The number of small businesses is growing. Today, anyone can be the CEO of his or her own company. The limited liability corporation (LLC) with its reduced record-keeping and easier tax-filing requirements is part of the reason. The Internet has made it easy to set up an LLC. Most states have filing-forms online. In many states, you can even determine availability of a proposed company name online.

Sometimes people start a business because of a lack of job opportunities. Increasingly however, startups are the result of people who simply want to have their own company. The Global Entrepreneurship Monitor describes the former as desperation-driven and the latter as choice-driven.
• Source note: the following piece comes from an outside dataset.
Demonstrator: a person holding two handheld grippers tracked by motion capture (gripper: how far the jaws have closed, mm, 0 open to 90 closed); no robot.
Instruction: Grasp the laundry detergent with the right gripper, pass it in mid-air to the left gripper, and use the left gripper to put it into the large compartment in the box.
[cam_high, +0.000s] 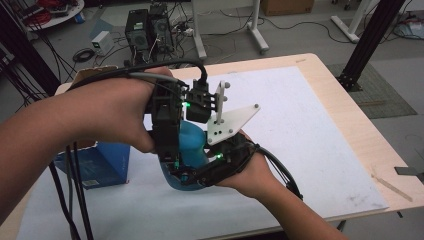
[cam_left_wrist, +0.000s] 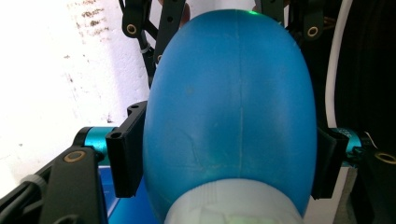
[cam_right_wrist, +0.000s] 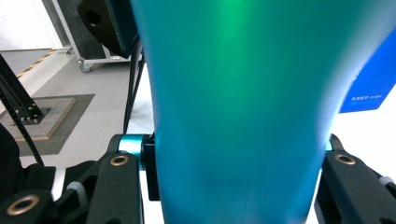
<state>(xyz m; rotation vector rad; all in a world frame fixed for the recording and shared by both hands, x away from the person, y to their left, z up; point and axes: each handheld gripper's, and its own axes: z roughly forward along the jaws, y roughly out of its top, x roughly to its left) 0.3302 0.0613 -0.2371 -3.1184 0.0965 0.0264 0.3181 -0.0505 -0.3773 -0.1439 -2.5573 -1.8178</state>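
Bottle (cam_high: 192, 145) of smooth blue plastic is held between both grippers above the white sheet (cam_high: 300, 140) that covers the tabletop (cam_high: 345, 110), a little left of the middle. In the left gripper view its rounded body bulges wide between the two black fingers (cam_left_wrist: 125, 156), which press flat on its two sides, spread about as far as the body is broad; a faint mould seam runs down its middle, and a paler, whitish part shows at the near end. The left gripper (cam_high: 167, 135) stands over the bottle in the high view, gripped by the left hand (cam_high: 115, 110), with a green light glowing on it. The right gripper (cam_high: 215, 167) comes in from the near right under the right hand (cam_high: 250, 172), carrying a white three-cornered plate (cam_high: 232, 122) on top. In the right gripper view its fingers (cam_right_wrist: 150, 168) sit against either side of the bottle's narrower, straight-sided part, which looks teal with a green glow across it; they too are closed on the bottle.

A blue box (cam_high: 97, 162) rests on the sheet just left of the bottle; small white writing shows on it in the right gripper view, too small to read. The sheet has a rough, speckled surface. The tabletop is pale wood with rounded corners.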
The future of small business is more likely to be about choice than desperation.

Impact:
More small businesses that are themselves smaller will impact those who sell products and services in the small business marketplace. Millions more small business owners will dramatically increase the number of decision makers that need to be reached -- and those decision makers will have less time available to give to vendors.
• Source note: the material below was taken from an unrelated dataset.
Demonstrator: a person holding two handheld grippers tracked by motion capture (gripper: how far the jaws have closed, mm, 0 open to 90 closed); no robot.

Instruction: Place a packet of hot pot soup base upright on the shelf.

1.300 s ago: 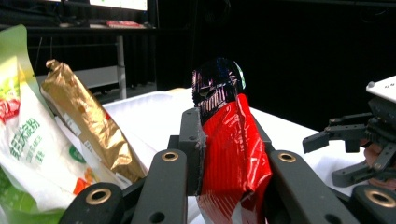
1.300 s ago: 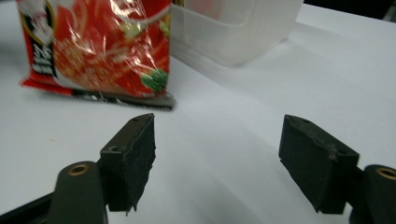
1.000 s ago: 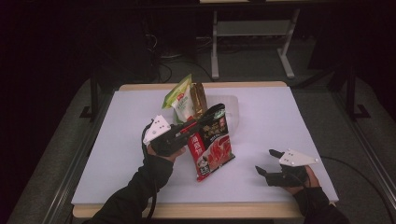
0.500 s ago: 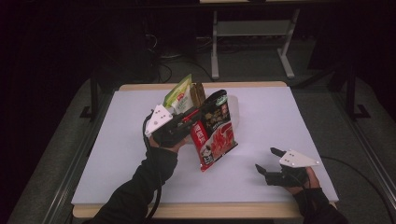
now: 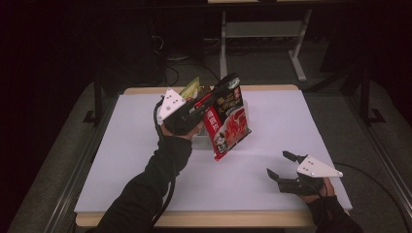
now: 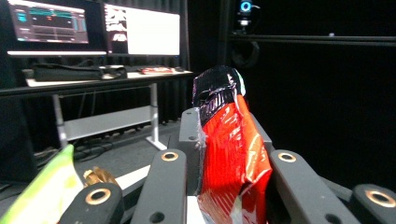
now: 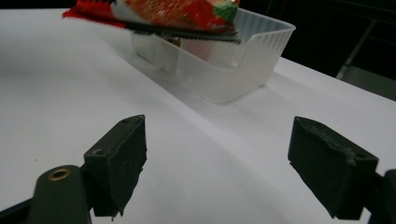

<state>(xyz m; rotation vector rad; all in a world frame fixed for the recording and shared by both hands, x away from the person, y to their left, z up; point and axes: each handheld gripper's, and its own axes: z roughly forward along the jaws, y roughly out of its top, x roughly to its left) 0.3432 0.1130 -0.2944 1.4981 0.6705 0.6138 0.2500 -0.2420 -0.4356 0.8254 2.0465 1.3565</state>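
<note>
The white tabletop [image 5: 272, 121] carries a clear plastic tub [image 7: 219, 60] near the middle of its far edge. Above and partly in front of that tub, lifted clear of the tabletop, hangs a red-and-black snack packet [image 5: 226, 119], tilted with its black top end towards the far edge and its red lower end pointing down at the near side. A yellow-green packet [image 5: 190, 87] stands in the tub behind it, just beside the far edge. The left gripper [image 5: 197, 108] is raised over the left-centre of the tabletop, and its jaws are pinched on the snack packet [image 6: 229, 154], which stands upright between them in the left gripper view. The right gripper [image 5: 282, 165] rests low near the near right corner, well apart from the tub, its jaws spread wide with nothing between them [image 7: 217, 172].
</note>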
In a small business there isn't likely to be a CTO making the buying decision on new software and telecommunications equipment. That decision will probably be made by a CEO who is also the CFO, CTO and COO. People wearing that many hats won't have time for a lot of sales process. They'll be looking for the practical. They'll be cutting to the bottom line quickly.

Small businesses don't have much money to throw around. Price points are going to be lower than for a large corporation, and a rapid ROI will be expected. But don't look to deliver that ROI by reducing headcount. Most small businesses don't have fat to cut.
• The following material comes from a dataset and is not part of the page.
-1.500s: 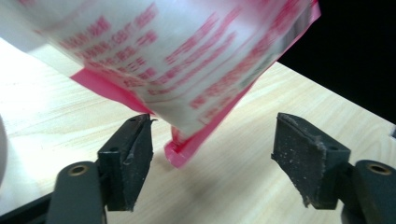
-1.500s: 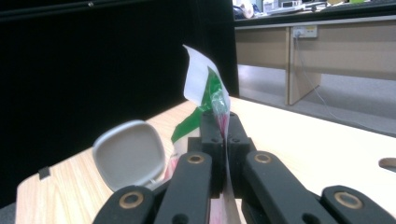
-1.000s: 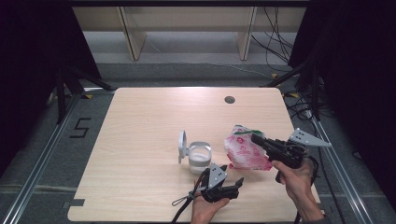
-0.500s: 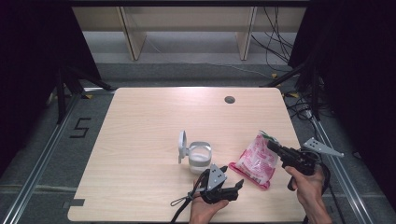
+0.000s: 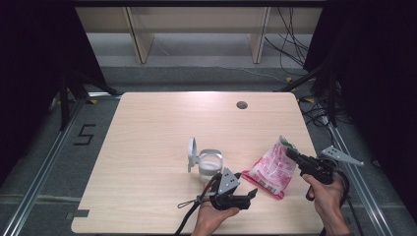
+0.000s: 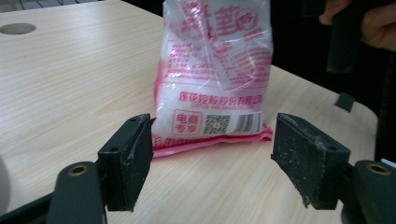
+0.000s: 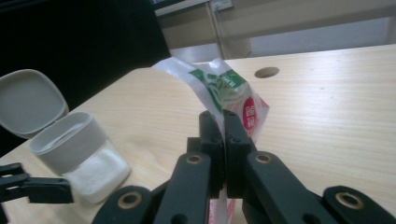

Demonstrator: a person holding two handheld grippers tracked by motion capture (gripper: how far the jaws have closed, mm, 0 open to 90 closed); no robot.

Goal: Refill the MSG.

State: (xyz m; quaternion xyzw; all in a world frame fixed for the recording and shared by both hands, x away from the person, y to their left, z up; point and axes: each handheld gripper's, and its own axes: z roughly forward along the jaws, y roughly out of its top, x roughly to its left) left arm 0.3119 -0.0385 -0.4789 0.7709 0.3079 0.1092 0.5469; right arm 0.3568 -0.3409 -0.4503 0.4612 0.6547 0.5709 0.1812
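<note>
The soft, floppy bag (image 5: 272,168), bottom resting on the surface (image 5: 157,147), likely sags, so the right hand-held gripper (image 5: 291,154) clamps its top edge while the left hand-held gripper (image 5: 250,195) waits apart.

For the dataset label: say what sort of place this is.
Probably a lab or recording studio, not a home: a lone wooden table with a cable hole stands between black curtains, loose cables trail across the floor, and a "5" floor marking lies beside it.
</note>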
Implementation will have to be practical and simple. When you don't have a lot of excess staff, you need solutions that are fast and relatively painless. Small businesses can't dedicate people fulltime to drawn out change processes. If something can't be done simply and quickly, it probably won't be done.

The trend for the foreseeable future is for a dramatic increase in the number of small businesses. The changes this will bring to those selling goods and services to business customers will be at least as dramatic. Only those willing and able to adapt to a marketplace of more and smaller businesses will succeed.